- Information shown:
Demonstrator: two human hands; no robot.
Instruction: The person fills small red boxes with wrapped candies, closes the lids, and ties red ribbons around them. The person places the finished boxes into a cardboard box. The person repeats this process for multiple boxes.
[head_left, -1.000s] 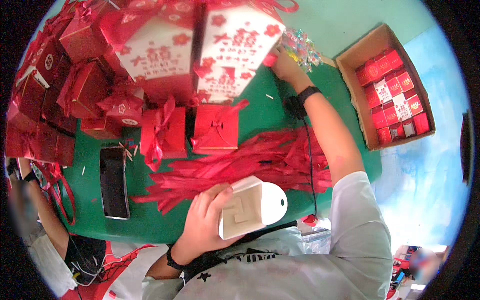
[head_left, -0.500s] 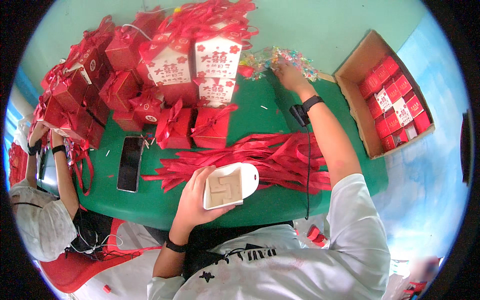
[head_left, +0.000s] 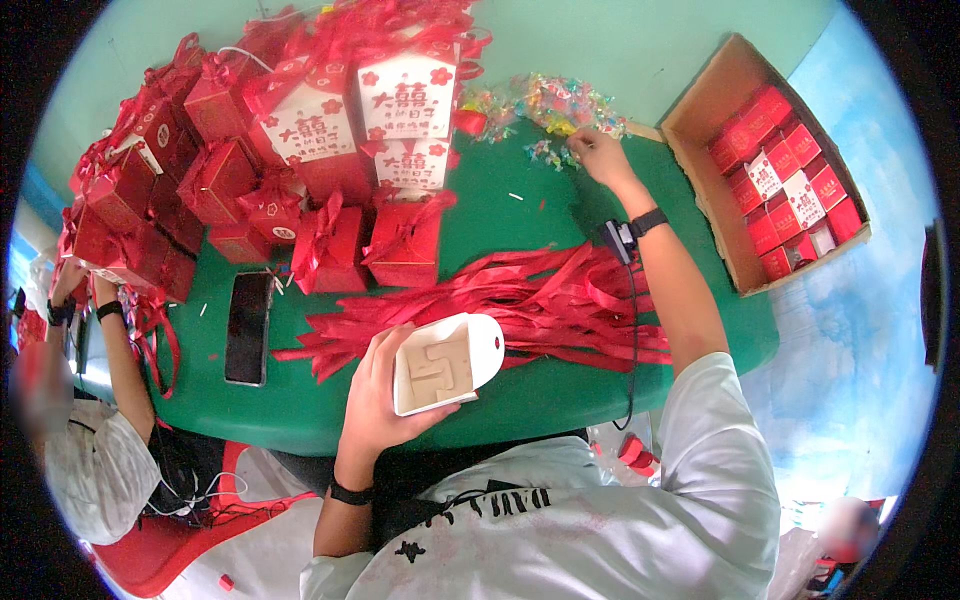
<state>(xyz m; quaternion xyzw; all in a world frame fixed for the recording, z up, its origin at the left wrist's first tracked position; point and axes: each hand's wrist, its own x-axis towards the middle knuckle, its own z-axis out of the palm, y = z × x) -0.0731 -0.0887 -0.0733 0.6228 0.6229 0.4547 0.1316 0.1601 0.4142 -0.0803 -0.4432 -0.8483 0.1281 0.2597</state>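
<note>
My left hand (head_left: pixel 378 405) is closed around a small white gift box (head_left: pixel 480 335). Its rounded flap with a hole stands open, and the beige inside (head_left: pixel 440 373) faces up with no candy visible in it. At the far side of the table, my right hand (head_left: pixel 603 160) is beside a heap of colourful wrapped candies (head_left: pixel 560 100). Its fingers are bent and pressed together; whatever they hold is too small to make out. A few candies (head_left: pixel 550 153) lie apart from the heap, just left of my right fingertips. Red ribbons (head_left: pixel 500 310) lie between my two hands.
Red and white gift boxes (head_left: pixel 405 95) are stacked at the left back. A phone (head_left: pixel 248 328) lies on the green table (head_left: pixel 330 415). An open carton (head_left: pixel 690 165) with red boxes stands at the right. Another person's hands (head_left: pixel 70 285) work at the far left.
My right hand has drawn back toward me from the candy heap, and a few candies now lie at its near side. My left hand still holds the box. The view has shifted slightly.
</note>
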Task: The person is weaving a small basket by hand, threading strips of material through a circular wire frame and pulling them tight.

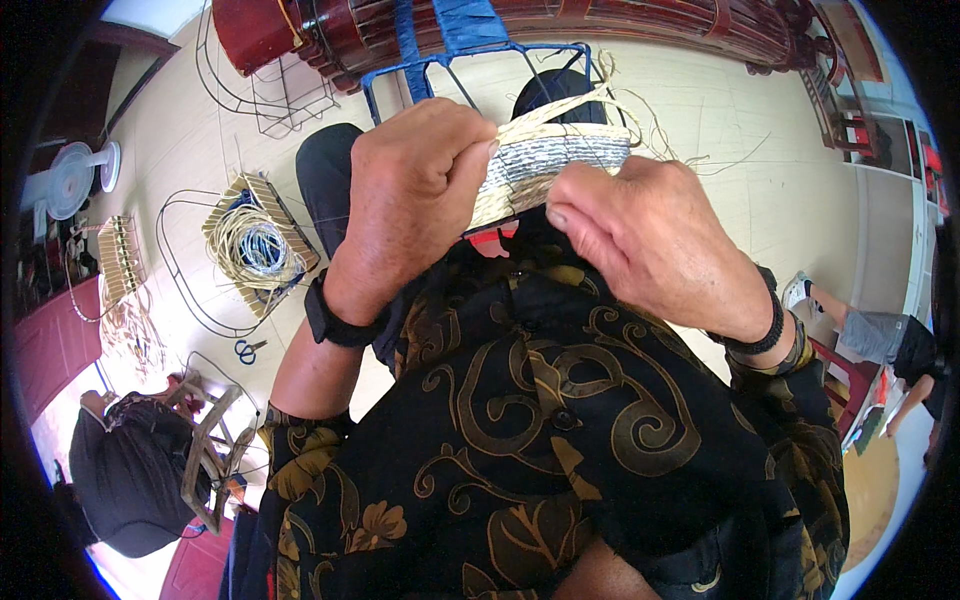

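Between my knees is a wire frame (460, 58) whose upper bars are bound in blue strips. Its near part carries a woven panel (550, 155) in bands of cream and grey cord. My left hand (420, 190) is closed at the panel's left edge, thumb pressed on the fingers, with a cream cord (555, 108) running out of it to the upper right. At the panel's lower right, my right hand (640, 225) is closed too, its fingers curled under; what it grips is hidden. Loose cord ends (650, 125) trail off beyond the panel's right corner.
Dark red carved furniture (600, 20) stands beyond the frame. On the tiled floor to the left lie a slatted tray with coiled cord (250, 245), blue-handled scissors (248, 350) and bare wire frames (275, 95). A fan (75, 180) is far left; other people (140, 470) (885, 340) are on both sides.
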Demonstrator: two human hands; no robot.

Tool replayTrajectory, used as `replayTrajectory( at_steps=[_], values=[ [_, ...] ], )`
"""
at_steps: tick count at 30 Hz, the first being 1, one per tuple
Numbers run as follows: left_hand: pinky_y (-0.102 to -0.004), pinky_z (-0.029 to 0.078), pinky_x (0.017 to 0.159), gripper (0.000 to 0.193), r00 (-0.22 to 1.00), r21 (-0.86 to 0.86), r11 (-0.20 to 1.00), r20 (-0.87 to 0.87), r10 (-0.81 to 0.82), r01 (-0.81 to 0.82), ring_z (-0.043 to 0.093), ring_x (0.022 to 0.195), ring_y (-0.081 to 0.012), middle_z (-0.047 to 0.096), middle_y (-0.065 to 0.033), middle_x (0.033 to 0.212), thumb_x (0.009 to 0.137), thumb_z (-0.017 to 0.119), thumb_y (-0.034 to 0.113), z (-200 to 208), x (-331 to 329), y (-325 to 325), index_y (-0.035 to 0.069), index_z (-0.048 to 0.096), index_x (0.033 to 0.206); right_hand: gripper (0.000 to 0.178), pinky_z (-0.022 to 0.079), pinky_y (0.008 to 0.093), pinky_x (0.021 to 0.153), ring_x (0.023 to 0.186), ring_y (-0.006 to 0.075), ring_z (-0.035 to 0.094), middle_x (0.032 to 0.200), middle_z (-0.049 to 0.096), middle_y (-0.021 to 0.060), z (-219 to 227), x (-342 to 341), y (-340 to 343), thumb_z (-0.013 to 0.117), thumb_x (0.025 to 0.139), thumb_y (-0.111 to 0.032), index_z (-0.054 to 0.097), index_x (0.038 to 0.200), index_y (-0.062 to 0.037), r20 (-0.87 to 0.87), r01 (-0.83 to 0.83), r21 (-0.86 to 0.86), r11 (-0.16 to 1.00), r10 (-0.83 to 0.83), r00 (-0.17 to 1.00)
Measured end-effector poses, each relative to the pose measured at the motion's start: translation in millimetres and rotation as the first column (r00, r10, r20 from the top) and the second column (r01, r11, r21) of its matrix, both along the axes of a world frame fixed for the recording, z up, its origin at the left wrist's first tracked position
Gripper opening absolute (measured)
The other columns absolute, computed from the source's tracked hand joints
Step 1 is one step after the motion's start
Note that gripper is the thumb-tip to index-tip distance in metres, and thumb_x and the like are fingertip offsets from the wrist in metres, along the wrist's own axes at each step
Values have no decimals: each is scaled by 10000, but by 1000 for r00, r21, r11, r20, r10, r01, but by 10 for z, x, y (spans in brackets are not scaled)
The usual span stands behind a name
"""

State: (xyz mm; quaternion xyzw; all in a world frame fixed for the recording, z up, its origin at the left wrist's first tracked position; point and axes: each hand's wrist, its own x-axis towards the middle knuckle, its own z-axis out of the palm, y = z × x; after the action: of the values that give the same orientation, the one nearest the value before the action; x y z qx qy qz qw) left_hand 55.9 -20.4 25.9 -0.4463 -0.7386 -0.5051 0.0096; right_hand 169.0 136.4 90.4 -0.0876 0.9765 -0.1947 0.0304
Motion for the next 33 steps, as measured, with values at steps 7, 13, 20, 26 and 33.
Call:
replayTrajectory(
  at_steps=[7, 13, 20, 26, 33],
  values=[
    [-355, 438, 564, 97, 994, 7, 1000, -108, -22, 23, 540, 657, -305, 543, -107, 704, 700, 623, 7, -72, -30, 3, 43, 571, 774, 171, 353, 268, 402, 422, 93, 425, 543, 489, 6, 114, -181, -178, 484, 911, -156, 537, 800, -38, 52, -27, -561, 827, 68, 996],
    [-351, 411, 541, 146, 994, 78, 991, 21, -106, 105, 508, 627, -305, 518, -92, 671, 654, 667, 51, 5, -46, -59, 45, 559, 752, 183, 269, 188, 404, 469, 19, 361, 586, 456, -23, 311, -400, -204, 480, 913, -146, 564, 838, -1, 319, 179, -762, 623, 120, 940],
    [-343, 417, 545, 107, 997, 23, 999, -75, -23, 24, 525, 622, -290, 529, -111, 654, 678, 646, 15, -30, -33, -21, 20, 552, 729, 271, 310, 197, 439, 498, 48, 406, 654, 514, -1, 422, -571, 18, 453, 935, -249, 593, 911, -18, 292, 176, -878, 445, 206, 934],
    [-332, 429, 558, 53, 997, -50, 999, 83, 7, -3, 561, 632, -270, 548, -117, 656, 708, 613, -7, -3, -37, -57, 2, 561, 706, 386, 502, 342, 586, 610, 176, 585, 820, 631, 97, 374, -663, 483, 275, 981, -273, 466, 1194, -14, -250, -199, -963, -180, 333, 909],
    [-308, 419, 533, 50, 989, -17, 1000, 148, 3, -1, 557, 586, -238, 559, -113, 657, 711, 612, 5, -2, -39, -25, -13, 566, 699, 132, 438, 299, 689, 782, 186, 562, 788, 604, 77, -329, -608, 429, 552, 850, -159, 627, 924, -80, -390, -121, -224, 967, 25, 920]
  ],
)
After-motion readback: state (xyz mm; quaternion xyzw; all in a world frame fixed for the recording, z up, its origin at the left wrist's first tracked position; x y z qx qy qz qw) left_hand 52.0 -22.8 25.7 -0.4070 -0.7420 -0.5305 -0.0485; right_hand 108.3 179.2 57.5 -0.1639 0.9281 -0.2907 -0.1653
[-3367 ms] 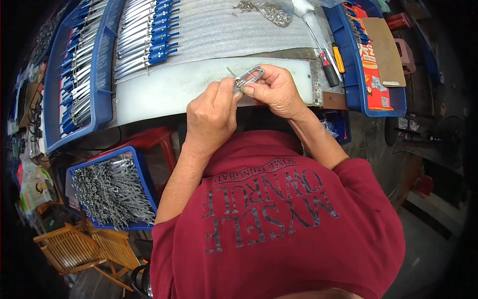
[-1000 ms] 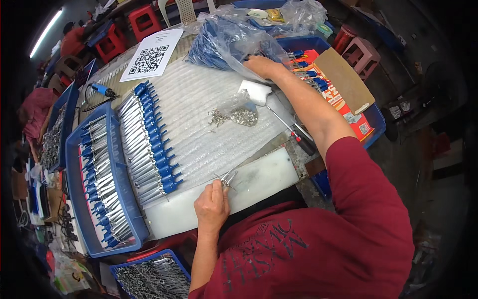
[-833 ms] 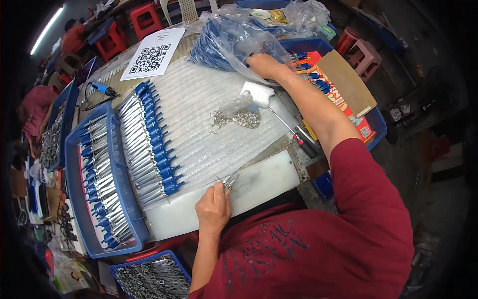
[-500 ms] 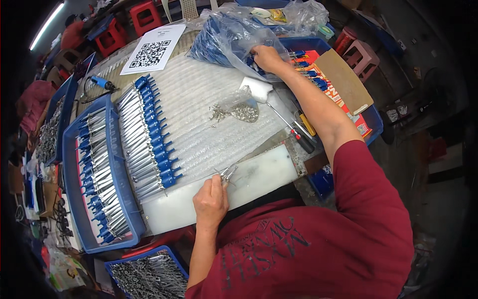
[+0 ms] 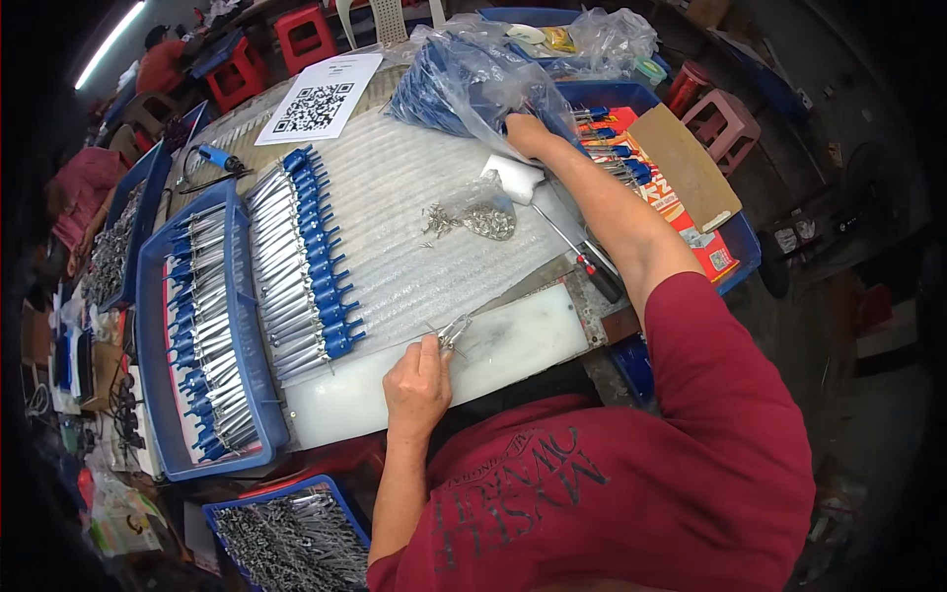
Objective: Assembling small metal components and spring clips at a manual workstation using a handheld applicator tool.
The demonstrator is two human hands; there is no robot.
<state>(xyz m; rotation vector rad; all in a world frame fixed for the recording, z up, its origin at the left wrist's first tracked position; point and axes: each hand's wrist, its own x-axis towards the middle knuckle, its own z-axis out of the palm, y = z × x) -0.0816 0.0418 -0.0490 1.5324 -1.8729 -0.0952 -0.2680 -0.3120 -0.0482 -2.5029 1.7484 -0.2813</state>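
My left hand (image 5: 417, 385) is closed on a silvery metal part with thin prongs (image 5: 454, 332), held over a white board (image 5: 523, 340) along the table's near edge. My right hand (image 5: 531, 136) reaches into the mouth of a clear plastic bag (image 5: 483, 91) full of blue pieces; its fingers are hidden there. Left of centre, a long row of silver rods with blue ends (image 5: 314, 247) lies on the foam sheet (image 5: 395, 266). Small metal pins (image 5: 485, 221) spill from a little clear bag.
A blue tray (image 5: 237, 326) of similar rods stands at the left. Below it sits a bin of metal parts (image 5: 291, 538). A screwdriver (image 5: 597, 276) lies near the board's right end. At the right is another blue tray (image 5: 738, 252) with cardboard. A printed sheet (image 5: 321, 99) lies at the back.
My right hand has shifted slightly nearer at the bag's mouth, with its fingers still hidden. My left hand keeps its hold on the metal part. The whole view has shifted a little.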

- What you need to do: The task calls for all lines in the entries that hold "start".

- Solution below:
Measured end-effector poses, each relative to the pose measured at the motion's start: translation in millimetres and rotation as the first column (r00, r10, r20 from the top) and the second column (r01, r11, r21) of its matrix, both along the axes of a world frame fixed for the recording, z up, its origin at the left wrist's first tracked position
Step 1 is one step after the motion's start

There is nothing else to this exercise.